* TASK REQUIREMENTS
In the listing below, a line holding "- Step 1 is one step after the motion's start" and a line holding "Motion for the" mark the range. Retype both exactly, with all lines between them.

-- Opening Marker --

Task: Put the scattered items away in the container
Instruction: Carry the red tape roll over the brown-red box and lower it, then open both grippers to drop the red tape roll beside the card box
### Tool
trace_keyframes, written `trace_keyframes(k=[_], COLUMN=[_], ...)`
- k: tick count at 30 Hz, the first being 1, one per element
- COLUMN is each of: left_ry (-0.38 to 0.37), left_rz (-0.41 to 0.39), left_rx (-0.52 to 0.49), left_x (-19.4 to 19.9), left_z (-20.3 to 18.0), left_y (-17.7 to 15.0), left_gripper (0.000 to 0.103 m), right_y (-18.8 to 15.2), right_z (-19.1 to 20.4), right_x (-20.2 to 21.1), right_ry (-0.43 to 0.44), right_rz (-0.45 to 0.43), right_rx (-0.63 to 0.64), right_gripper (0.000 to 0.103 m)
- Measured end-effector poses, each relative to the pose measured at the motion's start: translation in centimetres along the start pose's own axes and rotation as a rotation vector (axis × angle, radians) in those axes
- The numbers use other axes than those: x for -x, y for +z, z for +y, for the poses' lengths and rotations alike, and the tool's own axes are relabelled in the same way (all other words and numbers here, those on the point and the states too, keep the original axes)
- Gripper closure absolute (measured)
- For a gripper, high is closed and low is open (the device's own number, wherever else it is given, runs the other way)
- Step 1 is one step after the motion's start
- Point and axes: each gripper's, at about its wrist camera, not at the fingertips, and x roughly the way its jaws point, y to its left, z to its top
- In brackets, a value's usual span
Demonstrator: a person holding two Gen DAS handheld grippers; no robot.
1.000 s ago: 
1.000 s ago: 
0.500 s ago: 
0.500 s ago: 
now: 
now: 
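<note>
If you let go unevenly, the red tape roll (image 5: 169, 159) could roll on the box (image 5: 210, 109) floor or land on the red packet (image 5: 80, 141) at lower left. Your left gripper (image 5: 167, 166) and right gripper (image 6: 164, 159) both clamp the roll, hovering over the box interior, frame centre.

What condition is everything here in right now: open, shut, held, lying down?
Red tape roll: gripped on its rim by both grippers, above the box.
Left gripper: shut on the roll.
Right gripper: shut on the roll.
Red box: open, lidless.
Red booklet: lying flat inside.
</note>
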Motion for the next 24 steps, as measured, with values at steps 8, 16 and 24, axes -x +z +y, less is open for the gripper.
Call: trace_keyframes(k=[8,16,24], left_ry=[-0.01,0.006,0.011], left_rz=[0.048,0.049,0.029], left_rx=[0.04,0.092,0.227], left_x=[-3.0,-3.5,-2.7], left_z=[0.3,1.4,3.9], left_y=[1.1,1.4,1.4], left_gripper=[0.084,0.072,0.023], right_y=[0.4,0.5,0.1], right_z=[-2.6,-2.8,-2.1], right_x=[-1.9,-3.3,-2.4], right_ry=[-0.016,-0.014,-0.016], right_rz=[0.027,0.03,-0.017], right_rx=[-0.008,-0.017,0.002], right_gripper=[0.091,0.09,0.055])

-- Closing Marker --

* ANSWER TO THIS PROBLEM
- Step 1 is one step after the motion's start
- Point and axes: each gripper's, at about its wrist camera, not at the fingertips, and x roughly the way its jaws point, y to its left, z to its top
- In brackets, a value's usual span
Demonstrator: a person holding two Gen DAS handheld grippers; no robot.
1.000 s ago: 
1.000 s ago: 
0.500 s ago: 
0.500 s ago: 
now: 
now: 
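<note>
If you let go unevenly, the red tape roll (image 5: 169, 159) could roll on the box (image 5: 210, 109) floor or land on the red packet (image 5: 80, 141) at lower left. Your left gripper (image 5: 167, 166) and right gripper (image 6: 164, 159) both clamp the roll, hovering over the box interior, frame centre.

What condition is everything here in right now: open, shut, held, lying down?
Red tape roll: gripped on its rim by both grippers, above the box.
Left gripper: shut on the roll.
Right gripper: shut on the roll.
Red box: open, lidless.
Red booklet: lying flat inside.
</note>
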Motion for the next 24 steps, as measured, with values at steps 8, 16 and 24, axes -x +z +y, less is open for the gripper.

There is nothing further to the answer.